Unfortunately, phages, similarly as traditional antimicrobials (e.g., antibiotics), have the ability to destroy only vegetative forms of the causative agent of AFB, they are not able to destruct extremely infective spores.

Phage application in apiaries in vivo should be preceded by their detailed characterization (phage activity, lytic spectrum, life cycle parameters, genome sequences, phage stability under expected conditions at the site of application or infection) and testing their effectiveness in vitro. Ribeiro et al. (2019b) described the API480 phage isolated from a hive soil sample in Spain. The phage showed a broad lytic spectrum and was active against 69% of the tested field P. larvae strains in vitro representing both ERIC I and ERIC II genotypes. The integrase gene and lysogeny module were not identified in its genome. Examination of phage infection parameters revealed that adsorption was achieved several minutes after phage contact with bacterial cells, 85% of phage particles was adsorbed to its host after 35 min. The latent period lasted approximately 30 min., whereas its burst size was 3 pfu per bacterial cell. Furthermore, the phage was proved to be stable in high 50% (w/v) glucose concentration for 24 h and a slight reduction in phage titer (not statistically significant) was observed in homogenized larvae only after 24 h. These features together with the activity (despite the fact that the phage is temperate) observed in vitro suggested that it could be a good candidate for application in hives to treat or protect honey bees in field conditions.

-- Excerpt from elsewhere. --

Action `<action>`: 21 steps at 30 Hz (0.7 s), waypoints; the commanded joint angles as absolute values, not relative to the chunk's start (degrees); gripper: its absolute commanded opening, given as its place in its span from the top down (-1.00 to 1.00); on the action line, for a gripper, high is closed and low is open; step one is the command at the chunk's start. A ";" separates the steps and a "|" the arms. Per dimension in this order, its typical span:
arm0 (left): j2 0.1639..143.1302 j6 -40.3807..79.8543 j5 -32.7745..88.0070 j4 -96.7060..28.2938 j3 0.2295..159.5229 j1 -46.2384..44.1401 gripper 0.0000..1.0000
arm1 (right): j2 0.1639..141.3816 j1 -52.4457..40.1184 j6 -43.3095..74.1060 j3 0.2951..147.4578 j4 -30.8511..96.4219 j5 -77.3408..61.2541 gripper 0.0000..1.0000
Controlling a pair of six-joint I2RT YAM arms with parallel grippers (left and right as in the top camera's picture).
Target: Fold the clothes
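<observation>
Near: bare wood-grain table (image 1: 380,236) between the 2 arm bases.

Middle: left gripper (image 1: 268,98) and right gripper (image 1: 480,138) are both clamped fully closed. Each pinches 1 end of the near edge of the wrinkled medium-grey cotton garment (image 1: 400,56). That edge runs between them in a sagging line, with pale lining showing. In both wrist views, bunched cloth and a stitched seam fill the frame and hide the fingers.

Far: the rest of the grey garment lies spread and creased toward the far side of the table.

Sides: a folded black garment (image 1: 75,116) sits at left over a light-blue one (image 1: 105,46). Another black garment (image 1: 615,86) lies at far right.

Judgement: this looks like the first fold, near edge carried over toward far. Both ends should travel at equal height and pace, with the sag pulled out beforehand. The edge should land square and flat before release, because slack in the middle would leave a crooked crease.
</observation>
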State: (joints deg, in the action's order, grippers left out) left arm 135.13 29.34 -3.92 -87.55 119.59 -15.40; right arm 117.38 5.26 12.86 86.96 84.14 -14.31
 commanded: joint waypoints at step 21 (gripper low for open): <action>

Available studies indicated a possible protective effect for bees infected with these extremely resistant forms of bacteria. The aforementioned effect of three P. larvae phages F, WA and XIII was studied in vivo by Ghorbani-Nezami et al. (2015) on larvae infected with NRRL B-3650 spores. The authors observed that the survival of larvae treated with phages (phage-treated control) as well as healthy larvae (negative control) was comparable and phages did not cause any deleterious effects. Based on these observations, the authors concluded that applying phages as prophylaxis (before infection with spores) provided better results than using them as therapeutic agents (applied after onset of infection symptoms). However, Brady et al. (2017) showed that phage cocktail active against P. larvae may be effective when used both as prophylaxis and therapeutic. Even an overdose cocktail did not exert adverse effects on the mortality of treated bees. The authors compared the efficacy of phage preparations and Tylan Soluble antibiotic, and a 19% decrease in hive health was observed in case of phage treatment applied as a therapeutic, compared to a 38% decrease caused by Tylan. Furthermore, phage application protected hives against P. larvae infection in 100%, whereas 80% of untreated hives were infected. These data indicated the potential of phages, especially in the prevention of AFB infection, and showed that a properly composed phage cocktail can be safer and more effective than antibiotics.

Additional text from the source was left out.